Output all of the lines below exactly, and leave out each image.

■ DATA SHOWN ■
——
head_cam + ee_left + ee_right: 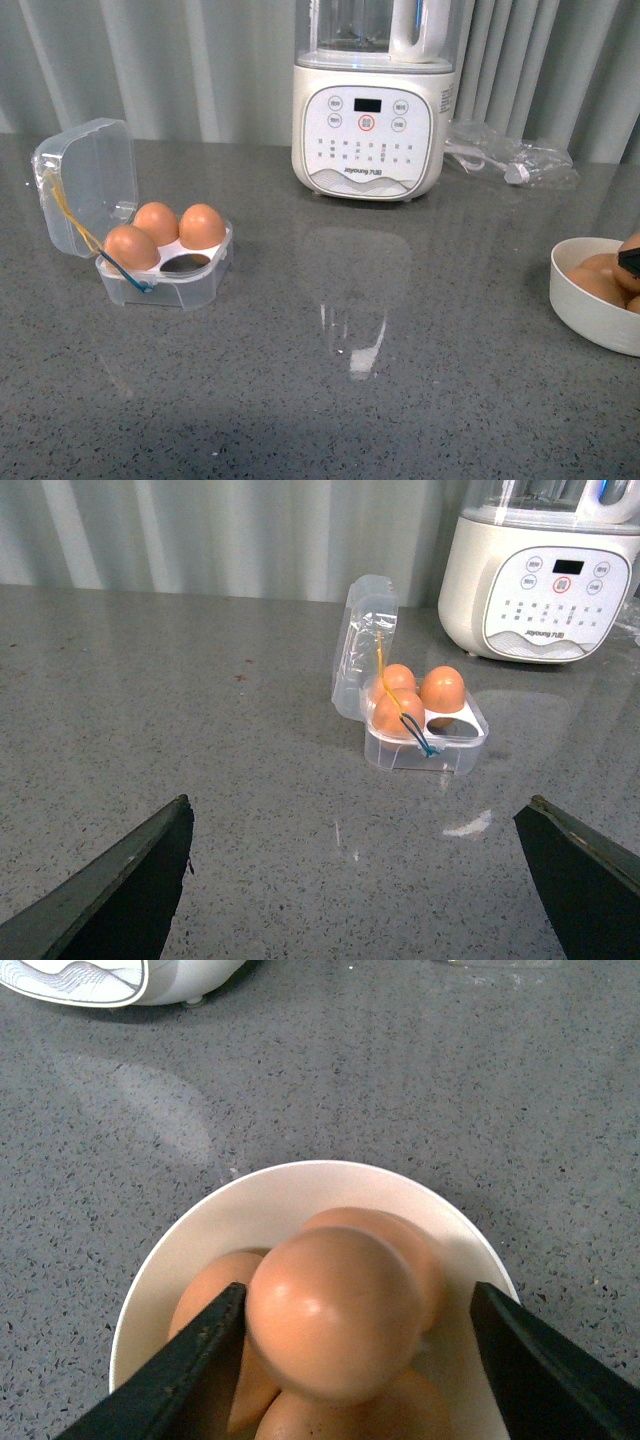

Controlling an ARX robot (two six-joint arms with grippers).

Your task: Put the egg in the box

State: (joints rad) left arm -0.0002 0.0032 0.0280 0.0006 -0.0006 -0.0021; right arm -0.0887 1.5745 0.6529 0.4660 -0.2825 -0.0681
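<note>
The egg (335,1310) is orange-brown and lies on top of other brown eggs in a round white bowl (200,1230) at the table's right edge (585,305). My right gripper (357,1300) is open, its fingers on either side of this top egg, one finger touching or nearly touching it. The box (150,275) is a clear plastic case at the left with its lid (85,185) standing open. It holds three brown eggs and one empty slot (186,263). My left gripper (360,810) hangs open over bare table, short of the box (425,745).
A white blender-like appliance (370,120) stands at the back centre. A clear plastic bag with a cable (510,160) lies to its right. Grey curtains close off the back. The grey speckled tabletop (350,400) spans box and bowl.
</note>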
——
■ ANSWER FOR THIS EXERCISE ■
head_cam + ee_left + ee_right: 

Controlling an ARX robot (two six-joint arms with grippers).

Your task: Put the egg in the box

State: (joints rad) left arm -0.0002 0.0032 0.0280 0.0006 -0.0006 -0.0021; right arm -0.0887 1.5745 0.6529 0.4660 -0.2825 -0.0681
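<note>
The egg (335,1310) is orange-brown and lies on top of other brown eggs in a round white bowl (200,1230) at the table's right edge (585,305). My right gripper (357,1300) is open, its fingers on either side of this top egg, one finger touching or nearly touching it. The box (150,275) is a clear plastic case at the left with its lid (85,185) standing open. It holds three brown eggs and one empty slot (186,263). My left gripper (360,810) hangs open over bare table, short of the box (425,745).
A white blender-like appliance (370,120) stands at the back centre. A clear plastic bag with a cable (510,160) lies to its right. Grey curtains close off the back. The grey speckled tabletop (350,400) spans box and bowl.
</note>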

The required output has been supplied.